#### [Try it]
Copy out the listing exactly.

#### [Material for this exercise]
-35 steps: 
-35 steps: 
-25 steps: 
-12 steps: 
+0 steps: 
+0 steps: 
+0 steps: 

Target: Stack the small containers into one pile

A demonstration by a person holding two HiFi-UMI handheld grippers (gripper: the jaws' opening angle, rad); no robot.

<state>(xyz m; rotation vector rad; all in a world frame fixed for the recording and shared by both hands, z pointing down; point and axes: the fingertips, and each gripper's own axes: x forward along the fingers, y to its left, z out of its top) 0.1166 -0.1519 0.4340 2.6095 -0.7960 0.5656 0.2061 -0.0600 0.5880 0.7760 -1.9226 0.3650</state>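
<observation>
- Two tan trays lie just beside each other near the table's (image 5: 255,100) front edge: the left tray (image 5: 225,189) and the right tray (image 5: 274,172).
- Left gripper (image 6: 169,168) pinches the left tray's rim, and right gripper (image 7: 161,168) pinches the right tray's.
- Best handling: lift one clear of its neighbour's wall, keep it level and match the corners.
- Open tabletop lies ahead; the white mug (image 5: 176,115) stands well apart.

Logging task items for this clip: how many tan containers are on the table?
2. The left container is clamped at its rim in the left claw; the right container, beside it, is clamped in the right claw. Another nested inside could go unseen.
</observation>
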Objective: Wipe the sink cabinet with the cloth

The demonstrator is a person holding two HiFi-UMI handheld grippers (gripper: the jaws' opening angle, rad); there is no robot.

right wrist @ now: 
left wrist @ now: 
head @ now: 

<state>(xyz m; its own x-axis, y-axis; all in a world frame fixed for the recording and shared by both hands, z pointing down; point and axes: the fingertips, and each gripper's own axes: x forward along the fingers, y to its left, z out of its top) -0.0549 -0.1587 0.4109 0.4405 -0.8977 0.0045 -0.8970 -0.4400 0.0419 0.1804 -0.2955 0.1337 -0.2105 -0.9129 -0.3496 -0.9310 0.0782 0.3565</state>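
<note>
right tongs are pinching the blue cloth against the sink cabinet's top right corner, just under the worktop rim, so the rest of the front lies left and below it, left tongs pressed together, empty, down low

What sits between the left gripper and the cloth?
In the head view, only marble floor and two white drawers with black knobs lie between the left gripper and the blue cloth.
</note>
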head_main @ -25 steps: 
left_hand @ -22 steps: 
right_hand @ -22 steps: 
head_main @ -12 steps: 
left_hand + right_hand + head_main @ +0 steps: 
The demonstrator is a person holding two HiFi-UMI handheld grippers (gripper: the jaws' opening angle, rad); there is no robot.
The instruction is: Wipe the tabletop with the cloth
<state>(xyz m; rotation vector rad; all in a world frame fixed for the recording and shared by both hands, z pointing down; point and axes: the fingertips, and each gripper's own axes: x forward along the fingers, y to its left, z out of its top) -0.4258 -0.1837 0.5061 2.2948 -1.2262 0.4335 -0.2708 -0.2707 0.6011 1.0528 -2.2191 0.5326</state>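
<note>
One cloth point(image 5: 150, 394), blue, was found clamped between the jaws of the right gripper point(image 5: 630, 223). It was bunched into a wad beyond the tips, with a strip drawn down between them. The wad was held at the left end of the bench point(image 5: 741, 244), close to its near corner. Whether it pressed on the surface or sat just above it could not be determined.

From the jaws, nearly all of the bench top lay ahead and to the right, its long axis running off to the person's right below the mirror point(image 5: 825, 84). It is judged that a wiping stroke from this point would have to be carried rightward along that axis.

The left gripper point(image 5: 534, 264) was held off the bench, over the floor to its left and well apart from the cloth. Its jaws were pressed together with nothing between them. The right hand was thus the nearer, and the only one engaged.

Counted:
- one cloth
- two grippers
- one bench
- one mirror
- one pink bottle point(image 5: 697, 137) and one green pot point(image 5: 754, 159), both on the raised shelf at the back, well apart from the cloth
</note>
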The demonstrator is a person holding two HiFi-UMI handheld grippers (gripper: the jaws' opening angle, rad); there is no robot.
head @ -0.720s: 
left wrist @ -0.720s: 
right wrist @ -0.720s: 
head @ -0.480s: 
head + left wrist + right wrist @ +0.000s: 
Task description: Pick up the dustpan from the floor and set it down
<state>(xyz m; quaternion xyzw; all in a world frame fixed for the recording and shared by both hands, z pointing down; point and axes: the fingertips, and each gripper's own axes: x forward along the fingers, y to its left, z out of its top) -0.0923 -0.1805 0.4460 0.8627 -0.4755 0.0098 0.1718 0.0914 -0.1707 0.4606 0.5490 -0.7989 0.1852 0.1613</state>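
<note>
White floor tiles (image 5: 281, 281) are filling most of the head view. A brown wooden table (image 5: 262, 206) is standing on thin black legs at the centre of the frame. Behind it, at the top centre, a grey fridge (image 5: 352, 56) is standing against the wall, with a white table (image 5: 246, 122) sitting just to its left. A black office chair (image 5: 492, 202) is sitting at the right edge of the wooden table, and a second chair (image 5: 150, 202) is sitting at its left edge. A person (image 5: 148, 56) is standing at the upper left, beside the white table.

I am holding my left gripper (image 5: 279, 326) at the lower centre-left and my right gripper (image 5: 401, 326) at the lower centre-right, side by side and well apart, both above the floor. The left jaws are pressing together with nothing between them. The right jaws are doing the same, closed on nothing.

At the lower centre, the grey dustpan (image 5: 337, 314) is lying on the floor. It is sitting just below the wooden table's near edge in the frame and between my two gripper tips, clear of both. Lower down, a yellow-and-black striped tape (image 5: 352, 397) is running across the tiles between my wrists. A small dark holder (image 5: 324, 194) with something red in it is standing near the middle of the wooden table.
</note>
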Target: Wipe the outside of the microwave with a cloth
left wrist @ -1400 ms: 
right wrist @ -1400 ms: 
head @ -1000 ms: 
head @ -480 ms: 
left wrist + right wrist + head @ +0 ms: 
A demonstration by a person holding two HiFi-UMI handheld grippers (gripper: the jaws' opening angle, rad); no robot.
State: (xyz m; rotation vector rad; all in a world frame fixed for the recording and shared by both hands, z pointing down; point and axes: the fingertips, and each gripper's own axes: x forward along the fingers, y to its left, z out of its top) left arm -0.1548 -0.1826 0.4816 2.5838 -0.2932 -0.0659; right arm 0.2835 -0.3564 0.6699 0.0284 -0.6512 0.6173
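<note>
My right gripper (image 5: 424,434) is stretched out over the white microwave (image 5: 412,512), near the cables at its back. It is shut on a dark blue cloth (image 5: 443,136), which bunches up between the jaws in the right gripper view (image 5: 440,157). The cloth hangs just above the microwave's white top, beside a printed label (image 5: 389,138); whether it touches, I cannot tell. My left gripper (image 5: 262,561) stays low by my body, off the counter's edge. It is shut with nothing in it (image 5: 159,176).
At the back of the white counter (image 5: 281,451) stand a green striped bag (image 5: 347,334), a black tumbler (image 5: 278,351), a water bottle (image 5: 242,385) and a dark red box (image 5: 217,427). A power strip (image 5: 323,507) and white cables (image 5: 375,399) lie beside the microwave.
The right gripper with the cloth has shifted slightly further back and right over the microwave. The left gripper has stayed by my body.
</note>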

#### [Answer to this exercise]
-35 steps: 
-35 steps: 
-25 steps: 
-12 steps: 
+0 steps: 
+0 steps: 
+0 steps: 

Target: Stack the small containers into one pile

A demonstration by a person holding two HiFi-UMI handheld grippers (gripper: the jaws' opening angle, rad); no robot.

<state>(xyz m; rotation vector rad; all in a world frame fixed for the recording and shared by both hands, z pointing down; point and axes: the fingertips, and each gripper's own axes: x forward along the fingers, y to its left, z out of its top) 0.1166 -0.1519 0.4340 2.6095 -0.7960 0.5656 0.2061 -0.0600 0.5880 0.7760 -1.9226 0.3650</state>
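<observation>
- Two tan trays lie just beside each other near the table's (image 5: 255,100) front edge: the left tray (image 5: 225,189) and the right tray (image 5: 274,172).
- Left gripper (image 6: 169,168) pinches the left tray's rim, and right gripper (image 7: 161,168) pinches the right tray's.
- Best handling: lift one clear of its neighbour's wall, keep it level and match the corners.
- Open tabletop lies ahead; the white mug (image 5: 176,115) stands well apart.

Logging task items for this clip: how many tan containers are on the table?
2. The left container is clamped at its rim in the left claw; the right container, beside it, is clamped in the right claw. Another nested inside could go unseen.
</observation>
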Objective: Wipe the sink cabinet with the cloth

The demonstrator is a person holding two HiFi-UMI handheld grippers (gripper: the jaws' opening angle, rad); there is no robot.

right wrist @ now: 
left wrist @ now: 
head @ now: 

<state>(xyz m; its own x-axis, y-axis; all in a world frame fixed for the recording and shared by both hands, z pointing down; point and axes: the fingertips, and each gripper's own axes: x forward along the fingers, y to its left, z out of its top) -0.0549 -0.1587 0.4109 0.4405 -0.8977 0.0045 -0.8970 -0.4400 0.0419 0.1804 -0.2955 0.1337 -0.2105 -0.9129 -0.3496 -0.9310 0.0782 0.3565</state>
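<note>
right tongs are pinching the blue cloth against the sink cabinet's top right corner, just under the worktop rim, so the rest of the front lies left and below it, left tongs pressed together, empty, down low

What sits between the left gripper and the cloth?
In the head view, only marble floor and two white drawers with black knobs lie between the left gripper and the blue cloth.
</note>
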head_main @ -25 steps: 
left_hand @ -22 steps: 
right_hand @ -22 steps: 
head_main @ -12 steps: 
left_hand + right_hand + head_main @ +0 steps: 
The demonstrator is a person holding two HiFi-UMI handheld grippers (gripper: the jaws' opening angle, rad); there is no robot.
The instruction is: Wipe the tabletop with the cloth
<state>(xyz m; rotation vector rad; all in a world frame fixed for the recording and shared by both hands, z pointing down; point and axes: the fingertips, and each gripper's own axes: x forward along the fingers, y to its left, z out of its top) -0.4258 -0.1837 0.5061 2.2948 -1.2262 0.4335 -0.2708 -0.2707 0.6011 1.0528 -2.2191 0.5326</state>
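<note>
One cloth point(image 5: 150, 394), blue, was found clamped between the jaws of the right gripper point(image 5: 630, 223). It was bunched into a wad beyond the tips, with a strip drawn down between them. The wad was held at the left end of the bench point(image 5: 741, 244), close to its near corner. Whether it pressed on the surface or sat just above it could not be determined.

From the jaws, nearly all of the bench top lay ahead and to the right, its long axis running off to the person's right below the mirror point(image 5: 825, 84). It is judged that a wiping stroke from this point would have to be carried rightward along that axis.

The left gripper point(image 5: 534, 264) was held off the bench, over the floor to its left and well apart from the cloth. Its jaws were pressed together with nothing between them. The right hand was thus the nearer, and the only one engaged.

Counted:
- one cloth
- two grippers
- one bench
- one mirror
- one pink bottle point(image 5: 697, 137) and one green pot point(image 5: 754, 159), both on the raised shelf at the back, well apart from the cloth
</note>
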The demonstrator is a person holding two HiFi-UMI handheld grippers (gripper: the jaws' opening angle, rad); there is no robot.
head @ -0.720s: 
left wrist @ -0.720s: 
right wrist @ -0.720s: 
head @ -0.480s: 
head + left wrist + right wrist @ +0.000s: 
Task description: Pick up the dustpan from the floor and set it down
<state>(xyz m; quaternion xyzw; all in a world frame fixed for the recording and shared by both hands, z pointing down; point and axes: the fingertips, and each gripper's own axes: x forward along the fingers, y to its left, z out of its top) -0.0923 -0.1805 0.4460 0.8627 -0.4755 0.0098 0.1718 0.0914 -0.1707 0.4606 0.5490 -0.7989 0.1852 0.1613</state>
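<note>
White floor tiles (image 5: 281, 281) are filling most of the head view. A brown wooden table (image 5: 262, 206) is standing on thin black legs at the centre of the frame. Behind it, at the top centre, a grey fridge (image 5: 352, 56) is standing against the wall, with a white table (image 5: 246, 122) sitting just to its left. A black office chair (image 5: 492, 202) is sitting at the right edge of the wooden table, and a second chair (image 5: 150, 202) is sitting at its left edge. A person (image 5: 148, 56) is standing at the upper left, beside the white table.

I am holding my left gripper (image 5: 279, 326) at the lower centre-left and my right gripper (image 5: 401, 326) at the lower centre-right, side by side and well apart, both above the floor. The left jaws are pressing together with nothing between them. The right jaws are doing the same, closed on nothing.

At the lower centre, the grey dustpan (image 5: 337, 314) is lying on the floor. It is sitting just below the wooden table's near edge in the frame and between my two gripper tips, clear of both. Lower down, a yellow-and-black striped tape (image 5: 352, 397) is running across the tiles between my wrists. A small dark holder (image 5: 324, 194) with something red in it is standing near the middle of the wooden table.
</note>
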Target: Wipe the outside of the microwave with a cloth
left wrist @ -1400 ms: 
right wrist @ -1400 ms: 
head @ -1000 ms: 
head @ -480 ms: 
left wrist + right wrist + head @ +0 ms: 
A demonstration by a person holding two HiFi-UMI handheld grippers (gripper: the jaws' opening angle, rad); no robot.
State: (xyz m; rotation vector rad; all in a world frame fixed for the recording and shared by both hands, z pointing down; point and axes: the fingertips, and each gripper's own axes: x forward along the fingers, y to its left, z out of its top) left arm -0.1548 -0.1826 0.4816 2.5838 -0.2932 -0.0659; right arm 0.2835 -0.3564 0.6699 0.0284 -0.6512 0.6173
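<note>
My right gripper (image 5: 424,434) is stretched out over the white microwave (image 5: 412,512), near the cables at its back. It is shut on a dark blue cloth (image 5: 443,136), which bunches up between the jaws in the right gripper view (image 5: 440,157). The cloth hangs just above the microwave's white top, beside a printed label (image 5: 389,138); whether it touches, I cannot tell. My left gripper (image 5: 262,561) stays low by my body, off the counter's edge. It is shut with nothing in it (image 5: 159,176).
At the back of the white counter (image 5: 281,451) stand a green striped bag (image 5: 347,334), a black tumbler (image 5: 278,351), a water bottle (image 5: 242,385) and a dark red box (image 5: 217,427). A power strip (image 5: 323,507) and white cables (image 5: 375,399) lie beside the microwave.
The right gripper with the cloth has shifted slightly further back and right over the microwave. The left gripper has stayed by my body.
</note>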

Here the answer is complete.